▶ [Exercise brief]:
Line by line, the data below should be set down unchanged, with images excluded.

▶ [Data extract]:
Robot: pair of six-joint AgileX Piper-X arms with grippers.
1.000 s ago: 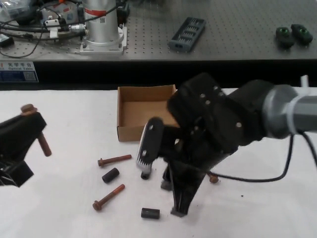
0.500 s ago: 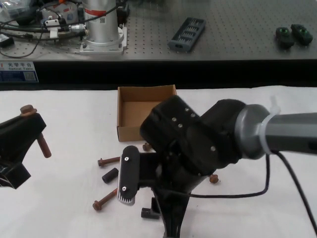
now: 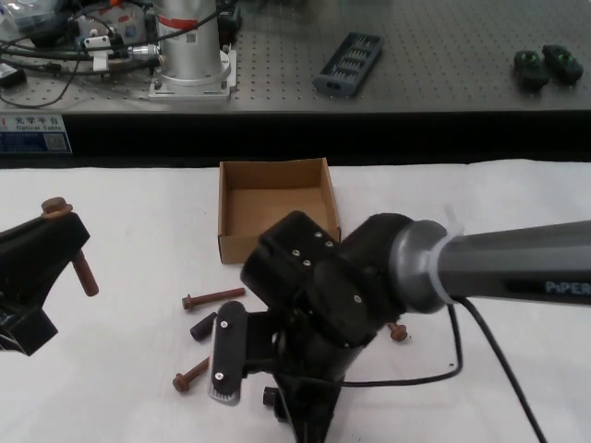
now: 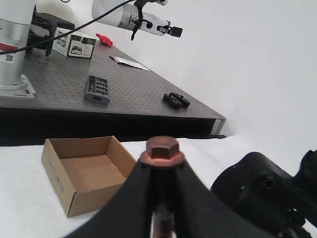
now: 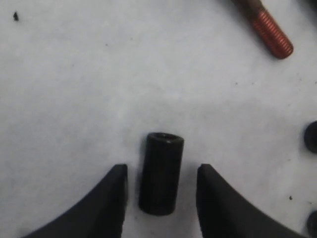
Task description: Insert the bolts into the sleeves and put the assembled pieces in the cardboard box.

▶ [Problem solution]:
Robot: pair of six-joint AgileX Piper-X arms with grippers.
1.000 s ago: 
0.500 s ago: 
now: 
now: 
now: 
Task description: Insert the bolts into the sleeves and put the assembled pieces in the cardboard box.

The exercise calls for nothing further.